(Reuters Health) - Le persone più anziane che sono esposte a troppa luce artificiale durante la sera e a poca luce durante la mattina, sarebbero più a rischio di prendere peso. Viceversa, una minore esposizione potrebbe essere legata alla perdita di chili. A ipotizzarlo è stato uno studio giapponese guidato
Kenji Obayashi della Nara Medical University School of Medicine. Indipendentemente da altri fattori, come apporto calorico, esercizio fisico e quantità del sonno, l’esposizione alla luce sarebbe collegata all’aumento di peso. “I risultati del nostro studio – ha dichiarato Obayashi – sono logici, dal momento che l’uomo si è evoluto in condizioni di elevata esposizione alla luce durante il giorno e ridotta durante la notte”.
Si tratta della prima evidenza, comunque, che dimostra come l’alterazione del ritmo circadiano sia legata al rischio di obesità.
Lo studio
Per valutare l’effetto della luce sul rischio di prendere peso, i ricercatori giapponesi hanno misurato, per due giorni attraverso un esposimetro da polso, l’esposizione alla luce ambientale in 1110 partecipanti con un’età media di 72 anni. Obayashi e colleghi hanno poi misurato la circonferenza dei fianchi, l’altezza e il peso, oltre a sottoporre un questionario sulle abitudini al fumo, al bere e allo stato socioeconomico alle persone coinvolte. Gli stessi parametri sono stati poi ripresi 21 mesi dopo la prima misurazione.

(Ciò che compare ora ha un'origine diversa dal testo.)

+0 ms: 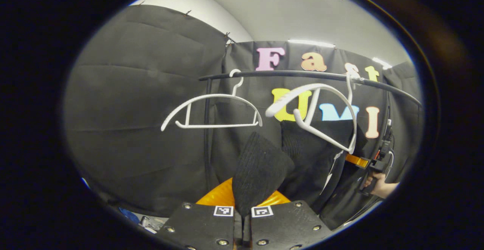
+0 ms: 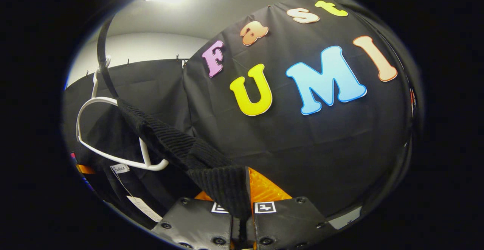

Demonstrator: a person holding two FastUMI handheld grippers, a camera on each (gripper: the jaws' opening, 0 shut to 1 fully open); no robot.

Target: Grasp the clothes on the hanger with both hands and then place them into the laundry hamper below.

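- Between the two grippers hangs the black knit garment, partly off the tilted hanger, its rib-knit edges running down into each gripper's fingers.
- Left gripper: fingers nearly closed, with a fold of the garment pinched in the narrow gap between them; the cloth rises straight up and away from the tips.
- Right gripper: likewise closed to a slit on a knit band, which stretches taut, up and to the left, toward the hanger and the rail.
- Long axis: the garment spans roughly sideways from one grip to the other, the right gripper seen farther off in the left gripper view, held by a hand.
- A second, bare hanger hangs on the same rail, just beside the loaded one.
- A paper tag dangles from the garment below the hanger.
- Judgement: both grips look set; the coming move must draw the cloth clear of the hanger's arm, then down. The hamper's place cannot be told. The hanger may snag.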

All’inizio dello studio, 138 persone avevano obesità addominale, mentre le altre 972 erano nella norma. Il team di ricercatori ha valutato l’esposizione alla luce in lux, l’unità internazionale di illuminamento, basata sulla percezione umana di lucentezza. Per esempio, in un giorno soleggiato i livelli di luce all’aperto corrispondono a circa 11mila lux, mentre al crepuscolo il valore scende a circa 11 lux. All’interno di un’abitazione, vicino alla finestra in un giorno luminoso, i livelli potrebbero aggirarsi intorno ai 1000 lux, mentre lontano dalla luce starebbero a circa 25-50 lux.
I risultati
Sulla base della misurazione dell’esposizione alla luce di giorno e di notte, e rispetto ai soggetti normali, i ricercatori giapponesi hanno visto che le persone con la circonferenza fianchi maggiore all’inizio dello studio tendevano ad essere esposti a meno intensità luminosa dall’alba al tramonto e a più luce nelle ora serali e notturne. Al follow-up, le persone che erano esposte a livelli di luce di 3 o più lux nella tarda serata e durante la notte erano più a rischio di aumentare la circonferenza dei fianchi. Al contrario, le persone che avevano passato più tempo a 500 lux o più al mattino tendevano ad avere una circonferenza fianchi più piccola. Inoltre, l’esposizione a una maggiore intensità luminosa durante la sera e la notte sarebbe associata a un aumento dell’indice di massa corporea, nel tempo.
“L’esposizione alla luce durante la notte solare è associata con un aumento del rischio di obesità – ha dichiarato
Charles Czeisler, capo della divisione malattie del sonno e del ritmo circadiano al Brigham and Women’s Hospital di Boston, che non ha preso parte allo studio – L’esposizione alla luce durante la prima e l’ultima ora di sonno sarebbe collegata a un aumento di peso, mentre più luce durante il giorno è collegata alla perdita di peso”. La ricerca giapponese, ha sottolineato Czeisler, in realtà ha valutato l’esposizione solo per due giorni, un valore che non sarebbe rappresentativo di tutta la popolazione, ma “i risultati sono comunque interessanti”.
Secondo Obayashi, un’inappropriata esposizione alla luce potrebbe alterare la secrezione di melatonina, un ormone associato al dispendio energetico. “Dal punto di vista dell’alterazione del ritmo circadiano, la fonte luminosa con lunghezze d’onda corte (luce blu) avrebbe un effetto maggiore sull’alterazione a livello biologico – ha sottolineato il ricercatore giapponese -Così, usare queste luci durante la sera e la notte potrebbe aumentare il rischio di obesità”. “Cercare di prendere più luce possibile durante il giorno e meno da tv, smartphone e lampade durante la sera potrebbe essere un’abitudine per prevenire l’obesità”, ha concluso.